_WHAT YOU NEED TO DO_
Pictures stay out of the copy. Retype exactly the lines below from the one with "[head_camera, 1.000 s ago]" through the one with "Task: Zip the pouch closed".

_GIVEN INFORMATION_

+--

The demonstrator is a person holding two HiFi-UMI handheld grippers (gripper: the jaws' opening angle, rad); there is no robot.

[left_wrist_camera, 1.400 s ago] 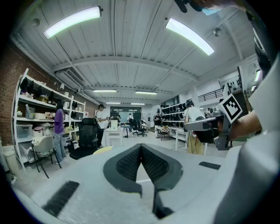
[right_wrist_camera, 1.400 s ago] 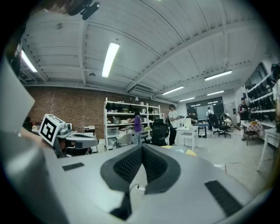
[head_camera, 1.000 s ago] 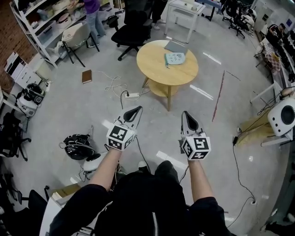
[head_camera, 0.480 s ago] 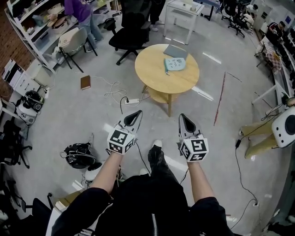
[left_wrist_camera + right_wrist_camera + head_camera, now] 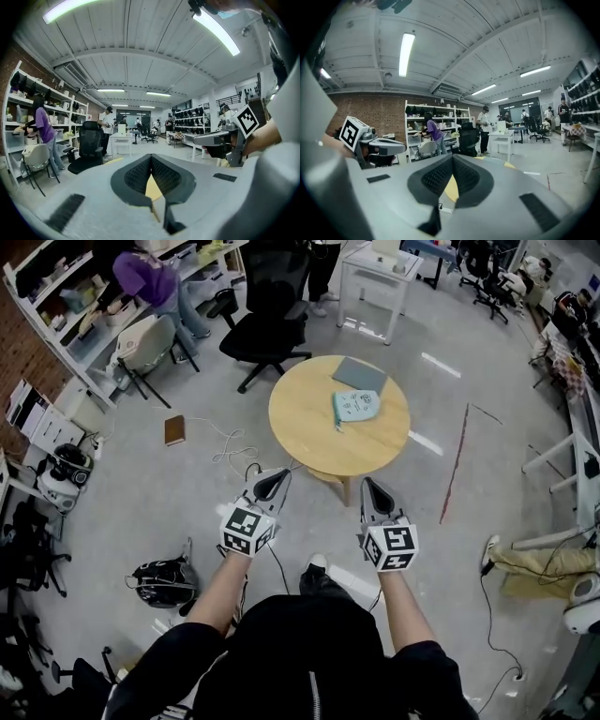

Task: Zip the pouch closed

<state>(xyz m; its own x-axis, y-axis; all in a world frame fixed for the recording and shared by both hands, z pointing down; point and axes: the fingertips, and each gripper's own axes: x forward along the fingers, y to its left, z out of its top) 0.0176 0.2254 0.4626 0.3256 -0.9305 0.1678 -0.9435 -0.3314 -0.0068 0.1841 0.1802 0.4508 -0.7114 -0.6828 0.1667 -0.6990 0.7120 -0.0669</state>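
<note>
A pale teal pouch [image 5: 355, 406] lies on the round wooden table [image 5: 309, 423], toward its far right side, beside a grey flat pad [image 5: 360, 376]. My left gripper [image 5: 279, 475] and right gripper [image 5: 367, 485] are held side by side over the floor just short of the table's near edge. Both point at the table and both are shut with nothing between the jaws. In the left gripper view the left gripper's tips [image 5: 151, 156] meet in front of the yellowish table top. The right gripper [image 5: 452, 157] looks the same in the right gripper view.
A black office chair [image 5: 272, 306] stands beyond the table, and a white side table [image 5: 375, 268] behind it. A power strip with cables [image 5: 239, 456] lies on the floor left of the table. A helmet [image 5: 161, 579] sits on the floor at the left. A person [image 5: 150, 282] stands at shelves.
Both grippers and I have moved forward toward the round table, which now lies much nearer and lower in the head view. Both grippers stay shut.
</note>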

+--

_ANSWER BELOW_
[head_camera, 1.000 s ago] 
[head_camera, 0.480 s ago] 
[left_wrist_camera + right_wrist_camera + head_camera, now] 

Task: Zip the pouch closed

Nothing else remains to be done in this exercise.